TASK BRIEF: Find every line of the records that has "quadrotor" and return it.

BEGIN MATERIAL FOR THIS EXERCISE

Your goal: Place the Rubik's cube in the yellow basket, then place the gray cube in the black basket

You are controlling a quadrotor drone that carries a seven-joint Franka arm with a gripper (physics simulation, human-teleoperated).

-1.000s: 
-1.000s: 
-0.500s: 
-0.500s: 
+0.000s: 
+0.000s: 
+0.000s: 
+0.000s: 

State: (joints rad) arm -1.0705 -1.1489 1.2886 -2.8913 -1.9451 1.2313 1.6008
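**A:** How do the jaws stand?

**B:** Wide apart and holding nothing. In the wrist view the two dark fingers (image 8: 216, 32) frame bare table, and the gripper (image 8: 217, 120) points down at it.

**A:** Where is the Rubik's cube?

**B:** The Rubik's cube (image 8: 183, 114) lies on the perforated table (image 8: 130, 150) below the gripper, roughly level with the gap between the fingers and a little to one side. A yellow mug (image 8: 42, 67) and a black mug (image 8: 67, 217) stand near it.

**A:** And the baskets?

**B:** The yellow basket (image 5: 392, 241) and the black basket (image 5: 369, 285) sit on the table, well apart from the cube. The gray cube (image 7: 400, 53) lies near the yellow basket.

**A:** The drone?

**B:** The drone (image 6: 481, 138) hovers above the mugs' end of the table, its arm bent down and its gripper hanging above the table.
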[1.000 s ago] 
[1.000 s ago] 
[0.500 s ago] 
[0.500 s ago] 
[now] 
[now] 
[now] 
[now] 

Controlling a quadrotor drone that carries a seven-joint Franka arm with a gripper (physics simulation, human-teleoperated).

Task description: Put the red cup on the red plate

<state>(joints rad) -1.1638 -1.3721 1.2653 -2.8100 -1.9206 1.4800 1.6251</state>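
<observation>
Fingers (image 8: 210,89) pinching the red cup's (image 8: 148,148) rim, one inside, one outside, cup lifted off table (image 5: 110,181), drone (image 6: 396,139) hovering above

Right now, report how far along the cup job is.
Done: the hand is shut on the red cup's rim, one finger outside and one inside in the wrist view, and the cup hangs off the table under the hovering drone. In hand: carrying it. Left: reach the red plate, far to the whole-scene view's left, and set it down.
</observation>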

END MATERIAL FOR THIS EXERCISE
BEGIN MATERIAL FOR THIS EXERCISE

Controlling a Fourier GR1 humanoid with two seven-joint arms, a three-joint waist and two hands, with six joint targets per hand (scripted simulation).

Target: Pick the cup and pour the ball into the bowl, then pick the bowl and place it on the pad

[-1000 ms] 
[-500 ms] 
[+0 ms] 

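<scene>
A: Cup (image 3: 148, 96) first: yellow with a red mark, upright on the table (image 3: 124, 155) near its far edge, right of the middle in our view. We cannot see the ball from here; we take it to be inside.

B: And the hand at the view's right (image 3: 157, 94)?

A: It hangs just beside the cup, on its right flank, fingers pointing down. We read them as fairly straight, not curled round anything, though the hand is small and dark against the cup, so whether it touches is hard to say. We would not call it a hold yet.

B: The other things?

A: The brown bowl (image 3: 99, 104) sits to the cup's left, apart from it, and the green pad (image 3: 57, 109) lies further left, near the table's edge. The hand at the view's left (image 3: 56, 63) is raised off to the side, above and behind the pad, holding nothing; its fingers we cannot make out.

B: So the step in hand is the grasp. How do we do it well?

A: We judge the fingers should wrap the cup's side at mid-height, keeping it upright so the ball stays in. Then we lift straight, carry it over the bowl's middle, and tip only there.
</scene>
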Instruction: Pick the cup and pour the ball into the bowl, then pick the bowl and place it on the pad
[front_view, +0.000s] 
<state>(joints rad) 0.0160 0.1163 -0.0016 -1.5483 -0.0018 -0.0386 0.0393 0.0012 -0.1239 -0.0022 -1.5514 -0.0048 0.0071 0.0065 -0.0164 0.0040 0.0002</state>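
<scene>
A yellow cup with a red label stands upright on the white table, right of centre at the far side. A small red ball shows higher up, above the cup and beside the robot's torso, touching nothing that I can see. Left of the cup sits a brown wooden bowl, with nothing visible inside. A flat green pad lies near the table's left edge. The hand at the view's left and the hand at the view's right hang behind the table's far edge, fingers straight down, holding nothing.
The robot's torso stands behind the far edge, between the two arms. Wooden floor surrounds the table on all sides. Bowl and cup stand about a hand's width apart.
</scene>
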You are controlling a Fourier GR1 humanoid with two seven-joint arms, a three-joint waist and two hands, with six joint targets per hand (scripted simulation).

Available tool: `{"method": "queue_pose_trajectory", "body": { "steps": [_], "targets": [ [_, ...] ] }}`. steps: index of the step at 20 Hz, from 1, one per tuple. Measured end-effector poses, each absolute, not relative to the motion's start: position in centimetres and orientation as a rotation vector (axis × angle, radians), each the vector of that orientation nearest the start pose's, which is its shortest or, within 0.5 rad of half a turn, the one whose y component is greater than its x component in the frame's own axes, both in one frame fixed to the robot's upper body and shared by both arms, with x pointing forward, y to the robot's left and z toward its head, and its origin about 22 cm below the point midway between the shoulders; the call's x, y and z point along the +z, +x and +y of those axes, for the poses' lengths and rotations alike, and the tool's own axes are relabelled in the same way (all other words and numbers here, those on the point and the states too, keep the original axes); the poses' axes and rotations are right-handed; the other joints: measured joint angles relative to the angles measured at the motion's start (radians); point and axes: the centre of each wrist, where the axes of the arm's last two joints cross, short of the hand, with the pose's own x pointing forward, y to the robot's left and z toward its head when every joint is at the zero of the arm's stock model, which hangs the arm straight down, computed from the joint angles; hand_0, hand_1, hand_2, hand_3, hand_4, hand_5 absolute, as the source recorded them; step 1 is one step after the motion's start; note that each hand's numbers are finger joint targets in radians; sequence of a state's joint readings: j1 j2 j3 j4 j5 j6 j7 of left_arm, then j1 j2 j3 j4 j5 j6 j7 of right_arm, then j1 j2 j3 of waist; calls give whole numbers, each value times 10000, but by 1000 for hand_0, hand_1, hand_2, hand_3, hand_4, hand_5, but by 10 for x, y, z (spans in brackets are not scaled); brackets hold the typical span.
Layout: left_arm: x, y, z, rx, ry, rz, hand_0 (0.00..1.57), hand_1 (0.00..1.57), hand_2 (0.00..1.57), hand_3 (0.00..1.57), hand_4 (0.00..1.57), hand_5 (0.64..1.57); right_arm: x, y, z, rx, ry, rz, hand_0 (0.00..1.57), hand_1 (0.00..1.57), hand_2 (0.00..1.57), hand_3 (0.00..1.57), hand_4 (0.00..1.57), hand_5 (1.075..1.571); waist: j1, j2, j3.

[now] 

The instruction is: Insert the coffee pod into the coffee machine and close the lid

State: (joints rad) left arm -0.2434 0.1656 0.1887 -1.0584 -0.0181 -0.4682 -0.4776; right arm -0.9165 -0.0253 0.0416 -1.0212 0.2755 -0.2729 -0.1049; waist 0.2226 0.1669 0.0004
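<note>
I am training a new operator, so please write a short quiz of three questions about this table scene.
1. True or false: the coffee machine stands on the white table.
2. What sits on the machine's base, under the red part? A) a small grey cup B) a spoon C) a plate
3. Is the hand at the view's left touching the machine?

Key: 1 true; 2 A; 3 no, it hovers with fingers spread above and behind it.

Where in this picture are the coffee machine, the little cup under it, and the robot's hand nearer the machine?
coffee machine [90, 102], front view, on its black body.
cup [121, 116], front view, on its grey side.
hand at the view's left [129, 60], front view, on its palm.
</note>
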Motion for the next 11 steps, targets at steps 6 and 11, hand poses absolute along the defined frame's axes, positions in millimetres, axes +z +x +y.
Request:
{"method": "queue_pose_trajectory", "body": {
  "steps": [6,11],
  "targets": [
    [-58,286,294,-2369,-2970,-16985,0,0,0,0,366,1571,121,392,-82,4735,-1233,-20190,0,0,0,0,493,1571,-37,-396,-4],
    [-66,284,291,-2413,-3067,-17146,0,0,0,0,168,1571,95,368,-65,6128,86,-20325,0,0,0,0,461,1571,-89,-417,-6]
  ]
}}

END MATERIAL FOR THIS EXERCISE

RESPONSE:
You are controlling a quadrotor drone that carries a seven-joint Franka arm with a gripper (physics simulation, human-teleoperated).
Controlling a quadrotor drone that carries a seven-joint Franka arm with a gripper (physics simulation, human-teleoperated).

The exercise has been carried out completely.